Another issue for some researchers is the so-called “black box” nature of the algorithms themselves: data goes in, answers come out, but the internal workings remain a mystery. Swamidass says that this presents a fundamental conflict for scientists. “What does it mean to be applying black-box methods in fields that are all about understanding what’s inside of a black box?” he says. “We don’t want to just have something that works in science, we want to understand the underlying processes there.”

But Barzilay says that the relationships between inputs and outputs might often go beyond human comprehension. “When we’re talking about complex organic reactions with different solvents and different temperatures and other things, then it becomes really difficult even for the experienced human to predict what is the right outcome, so what does it mean [to] give an explanation?”

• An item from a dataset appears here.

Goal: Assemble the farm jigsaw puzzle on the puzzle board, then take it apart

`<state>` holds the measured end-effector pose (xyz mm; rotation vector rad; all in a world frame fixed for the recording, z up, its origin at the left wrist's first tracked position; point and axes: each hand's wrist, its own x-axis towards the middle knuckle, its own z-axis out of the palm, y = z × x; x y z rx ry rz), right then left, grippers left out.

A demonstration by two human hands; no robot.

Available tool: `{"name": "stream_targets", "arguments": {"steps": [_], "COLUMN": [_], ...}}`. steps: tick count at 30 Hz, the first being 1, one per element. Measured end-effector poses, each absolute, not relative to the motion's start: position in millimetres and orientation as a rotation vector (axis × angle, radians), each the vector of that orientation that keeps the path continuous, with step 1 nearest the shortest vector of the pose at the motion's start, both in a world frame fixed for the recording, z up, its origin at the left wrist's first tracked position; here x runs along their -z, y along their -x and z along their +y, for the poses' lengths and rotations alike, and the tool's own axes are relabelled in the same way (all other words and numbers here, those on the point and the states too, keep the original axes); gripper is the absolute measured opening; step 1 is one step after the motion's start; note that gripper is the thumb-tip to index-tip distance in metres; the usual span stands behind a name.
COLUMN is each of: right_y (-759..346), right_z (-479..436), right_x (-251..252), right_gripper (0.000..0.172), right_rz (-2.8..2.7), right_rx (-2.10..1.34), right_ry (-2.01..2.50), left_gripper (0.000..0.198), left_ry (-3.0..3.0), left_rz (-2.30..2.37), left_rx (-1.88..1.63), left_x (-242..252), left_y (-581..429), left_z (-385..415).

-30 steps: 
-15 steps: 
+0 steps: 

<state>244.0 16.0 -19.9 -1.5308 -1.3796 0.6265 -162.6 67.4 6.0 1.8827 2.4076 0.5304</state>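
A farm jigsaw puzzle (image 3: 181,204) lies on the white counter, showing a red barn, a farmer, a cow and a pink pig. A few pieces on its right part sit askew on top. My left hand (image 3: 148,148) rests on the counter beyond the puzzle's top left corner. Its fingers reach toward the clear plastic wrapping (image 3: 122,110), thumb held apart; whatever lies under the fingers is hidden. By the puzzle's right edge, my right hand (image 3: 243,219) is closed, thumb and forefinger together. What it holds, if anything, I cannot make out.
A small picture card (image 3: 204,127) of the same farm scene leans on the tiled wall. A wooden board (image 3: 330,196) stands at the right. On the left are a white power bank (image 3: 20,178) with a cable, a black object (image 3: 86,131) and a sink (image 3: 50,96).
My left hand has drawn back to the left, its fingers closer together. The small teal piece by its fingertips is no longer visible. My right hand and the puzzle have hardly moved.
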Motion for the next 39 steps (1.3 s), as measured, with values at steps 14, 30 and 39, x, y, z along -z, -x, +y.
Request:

There is unquestionably a lot of hype around the potential of AI in drug discovery—Swamidass likens this period to the internet boom of the late 1990s. But many, such as Schreyer, are excited about the possibilities that this new technology offers, particularly when it comes to finding novel therapeutics for difficult-to-treat diseases.

“If you can improve . . . how efficiently you do drug discovery fivefold, tenfold, or even more,” he says, “then from an economic perspective . . . you’re able to take on more risky projects because the cost of failure is much lower.”

Bianca Nogrady is a freelance science writer based in Sydney, Australia.